There's also a half-brother, Morris Answerth, who's the son of the dead woman, Mary and Janet's stepmother, but he suffers from arrested development and has the mind of a child. As a result, he spends all of his days locked away in his bedroom and is always dressed as a schoolboy. Usually, these kind of mentally ill or disturbed characters aren't the most convincingly-drawn characters in traditionally-minded detective stories, but I found Morris to be a surprising exception to this rule and his childish manners were often convincingly played up – such as his pathetic childish reaction of wonder and want when sees a pocket light for the very first time. The housekeeper-and cook, Mrs. Leeper, who had been the matron of a large mental hospital, rounds out the household. She has been saving money to buy her own hospital and a perfect character to run the day-to-day routine of that decaying madhouse.
However, my favorite characters from the book were two of the hanger-on's and they had, alas, only minor roles in the story. The first is a bright, young and a somewhat reckless driver, named Mike Falla, who tells to Bony that "a bloke's not a real driver if he has to use brakes." Bony takes him along for one part of his investigation, regarding the theft of bales of wool, which showed why Falla deserved a larger part in the story. He would have been perfect as an Archie Goodwin-type of character to Bony's Nero Wolfe. The second character was an elderly, former stockman, Albert Blaze, who tells Bony about the history of the family and place, but he was basically one of those coarse, rugged and rough-tongued outback characters Upfield was so good at describing.
Bony roams around this slightly grotesque gallery of suspects and mournful surroundings, asking questions and poking around in rooms, which is what one comes to expect of a fictional police officer from this era and gives the plot a far more traditional structure – especially compared to such unorthodox entries in the series such as Man of Two Tribes (1956) and The Valley of Smugglers (1960).
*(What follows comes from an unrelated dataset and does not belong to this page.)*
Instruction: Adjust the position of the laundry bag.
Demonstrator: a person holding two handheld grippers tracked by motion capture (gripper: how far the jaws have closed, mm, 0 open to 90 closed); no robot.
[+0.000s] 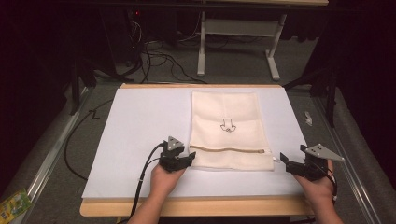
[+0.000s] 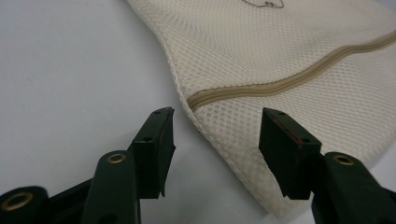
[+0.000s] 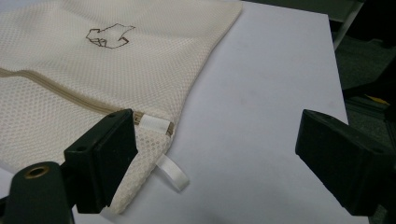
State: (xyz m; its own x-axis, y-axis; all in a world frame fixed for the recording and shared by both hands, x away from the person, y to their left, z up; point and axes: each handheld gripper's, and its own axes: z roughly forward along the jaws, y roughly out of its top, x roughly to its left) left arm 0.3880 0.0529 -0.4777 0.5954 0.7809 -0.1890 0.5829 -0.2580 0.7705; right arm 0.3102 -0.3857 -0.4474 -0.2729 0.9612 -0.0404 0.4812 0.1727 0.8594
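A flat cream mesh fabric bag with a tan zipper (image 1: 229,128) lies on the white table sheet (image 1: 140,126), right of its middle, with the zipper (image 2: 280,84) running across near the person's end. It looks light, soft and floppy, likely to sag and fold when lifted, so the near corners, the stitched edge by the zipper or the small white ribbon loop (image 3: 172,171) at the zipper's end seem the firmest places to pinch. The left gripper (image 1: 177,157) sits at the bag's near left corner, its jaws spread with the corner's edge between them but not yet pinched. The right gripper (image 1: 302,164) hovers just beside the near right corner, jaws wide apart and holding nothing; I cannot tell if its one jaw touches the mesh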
The final chapters is somewhat of a departure from this traditional approach and has Bony sneaking back into the pitch-black home, under the cover of night, where he finds a battle of wits and hatred is fought out in the dark. It's not battle that concludes with pulling the rug from beneath your feet, but one that makes sense and neatly ties up all of the loose ends. You can argue that the solution is almost too neat and clean, but a dark, brooding ending would have left the door open to a sequel, which would have never happened with this series.